Ich und mit mir die ganze Südtiroler Bevölkerung und – wie ich annehme – wohl auch die demokratischen Parteien italienischer Sprache wären Ihnen dankbar, wenn Sie die Entfernung der faschistischen Symbole anordneten. Ich kann Ihnen auf Verlangen alle notwendigen Hinweise geben. Seit Jahren betreibt die große Mehrheit der italienischen Presse einen Verleumdungsfeldzug gegen das Südtiroler Volk und seine Vertreter, der darauf abzielt, die öffentliche Meinung Italiens gegen die Südtiroler Mehrheit aufzuhetzen. Leider hat die Regierung nie mit Erklärungen oder sonst wie eingegriffen, um wenigstens die gröbsten Fälschungen uns gegenüber auch nur zum Teil richtigzustellen und die Anliegen der Südtiroler zu vertreten. Unverständlich erscheint uns jener Teil des Telegramms, der von den Pflichten aller, auch der Rückoptanten, spricht.
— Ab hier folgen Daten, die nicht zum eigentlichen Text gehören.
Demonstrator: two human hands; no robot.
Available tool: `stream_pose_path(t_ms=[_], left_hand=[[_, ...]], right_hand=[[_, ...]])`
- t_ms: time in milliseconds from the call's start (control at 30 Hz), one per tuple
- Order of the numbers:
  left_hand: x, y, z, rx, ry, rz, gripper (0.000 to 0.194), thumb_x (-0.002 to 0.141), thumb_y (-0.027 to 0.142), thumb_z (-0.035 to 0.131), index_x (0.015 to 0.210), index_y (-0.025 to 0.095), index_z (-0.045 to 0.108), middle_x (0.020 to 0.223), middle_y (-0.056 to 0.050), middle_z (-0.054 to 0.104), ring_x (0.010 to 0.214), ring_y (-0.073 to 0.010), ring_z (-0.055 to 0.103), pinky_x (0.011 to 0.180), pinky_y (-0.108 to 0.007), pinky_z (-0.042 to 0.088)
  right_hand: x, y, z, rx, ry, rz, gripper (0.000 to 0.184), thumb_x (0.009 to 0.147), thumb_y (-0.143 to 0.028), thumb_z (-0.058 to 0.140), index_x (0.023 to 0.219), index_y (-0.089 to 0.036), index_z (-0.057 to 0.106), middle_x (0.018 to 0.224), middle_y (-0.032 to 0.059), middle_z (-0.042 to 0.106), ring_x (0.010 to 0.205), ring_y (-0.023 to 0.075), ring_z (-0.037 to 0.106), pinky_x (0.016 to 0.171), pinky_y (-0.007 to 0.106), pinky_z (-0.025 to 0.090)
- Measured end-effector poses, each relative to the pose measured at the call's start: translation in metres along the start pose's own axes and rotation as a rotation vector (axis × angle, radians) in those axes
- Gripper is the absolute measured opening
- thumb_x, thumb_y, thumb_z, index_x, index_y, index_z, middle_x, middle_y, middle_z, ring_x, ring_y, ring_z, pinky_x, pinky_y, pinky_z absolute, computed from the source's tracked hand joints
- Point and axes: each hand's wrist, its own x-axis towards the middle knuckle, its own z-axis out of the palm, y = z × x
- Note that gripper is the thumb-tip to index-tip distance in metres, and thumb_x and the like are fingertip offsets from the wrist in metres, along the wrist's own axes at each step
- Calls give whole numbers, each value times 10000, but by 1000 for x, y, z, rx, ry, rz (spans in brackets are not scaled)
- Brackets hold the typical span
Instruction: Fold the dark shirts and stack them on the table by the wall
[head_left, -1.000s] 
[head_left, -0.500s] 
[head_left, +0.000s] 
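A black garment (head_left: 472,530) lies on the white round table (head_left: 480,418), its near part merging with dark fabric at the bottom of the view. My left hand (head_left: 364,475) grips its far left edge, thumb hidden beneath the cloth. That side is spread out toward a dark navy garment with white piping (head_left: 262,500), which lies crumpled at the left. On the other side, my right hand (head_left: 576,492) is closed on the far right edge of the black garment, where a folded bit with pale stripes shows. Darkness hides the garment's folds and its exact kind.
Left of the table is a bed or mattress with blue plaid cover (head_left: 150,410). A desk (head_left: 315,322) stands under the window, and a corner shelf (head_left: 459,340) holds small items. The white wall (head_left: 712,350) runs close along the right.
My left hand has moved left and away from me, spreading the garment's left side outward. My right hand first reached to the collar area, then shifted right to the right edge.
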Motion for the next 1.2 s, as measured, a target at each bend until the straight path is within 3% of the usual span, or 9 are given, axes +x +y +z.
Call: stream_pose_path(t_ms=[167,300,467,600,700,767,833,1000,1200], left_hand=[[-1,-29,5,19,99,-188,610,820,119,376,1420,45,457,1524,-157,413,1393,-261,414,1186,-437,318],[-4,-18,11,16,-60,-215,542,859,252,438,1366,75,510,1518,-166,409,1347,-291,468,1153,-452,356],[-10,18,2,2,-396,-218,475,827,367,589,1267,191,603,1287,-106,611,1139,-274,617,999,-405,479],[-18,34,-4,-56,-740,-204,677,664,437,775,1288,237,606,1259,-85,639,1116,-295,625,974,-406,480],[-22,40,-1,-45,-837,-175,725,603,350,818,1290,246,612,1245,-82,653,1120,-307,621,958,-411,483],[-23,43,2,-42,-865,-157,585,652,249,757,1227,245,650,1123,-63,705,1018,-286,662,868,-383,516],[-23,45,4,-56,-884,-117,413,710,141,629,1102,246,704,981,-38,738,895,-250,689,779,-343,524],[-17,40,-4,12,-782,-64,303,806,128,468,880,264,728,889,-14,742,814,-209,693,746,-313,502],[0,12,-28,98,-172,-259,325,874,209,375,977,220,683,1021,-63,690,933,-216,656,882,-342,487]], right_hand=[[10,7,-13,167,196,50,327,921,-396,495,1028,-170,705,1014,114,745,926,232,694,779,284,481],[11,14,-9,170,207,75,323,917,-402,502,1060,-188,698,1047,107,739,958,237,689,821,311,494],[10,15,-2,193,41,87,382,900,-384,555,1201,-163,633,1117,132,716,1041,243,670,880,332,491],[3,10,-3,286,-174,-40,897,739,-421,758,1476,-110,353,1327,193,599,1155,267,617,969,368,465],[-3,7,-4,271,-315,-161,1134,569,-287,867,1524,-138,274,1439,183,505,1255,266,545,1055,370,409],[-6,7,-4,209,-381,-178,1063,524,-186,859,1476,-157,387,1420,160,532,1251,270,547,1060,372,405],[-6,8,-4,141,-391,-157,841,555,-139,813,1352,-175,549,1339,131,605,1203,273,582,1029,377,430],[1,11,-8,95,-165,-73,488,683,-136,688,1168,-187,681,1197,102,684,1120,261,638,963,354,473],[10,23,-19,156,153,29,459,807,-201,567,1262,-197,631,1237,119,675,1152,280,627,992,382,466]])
Wir begreifen nicht, warum Sie auf die Rückoptanten, italienische Staatsbürger, anspielen, welche die Opfer des berüchtigten Hitler-Mussolini-Paktes waren. Ich sehe mich schließlich genötigt, den von mir im Namen des Südtiroler Volkes erhobenen Protest nochmal zu bestätigen, weil die in meinem Telegramm dafür dargelegten Gründe aufrecht bleiben.“

LH Dr. Silvius Magnago

Der obige Auszug stammt aus der Schriftenreihe „Schändung der Menschenwürde in Südtirol“ des „Mondseer Arbeitskreises“, Band Nr. 3.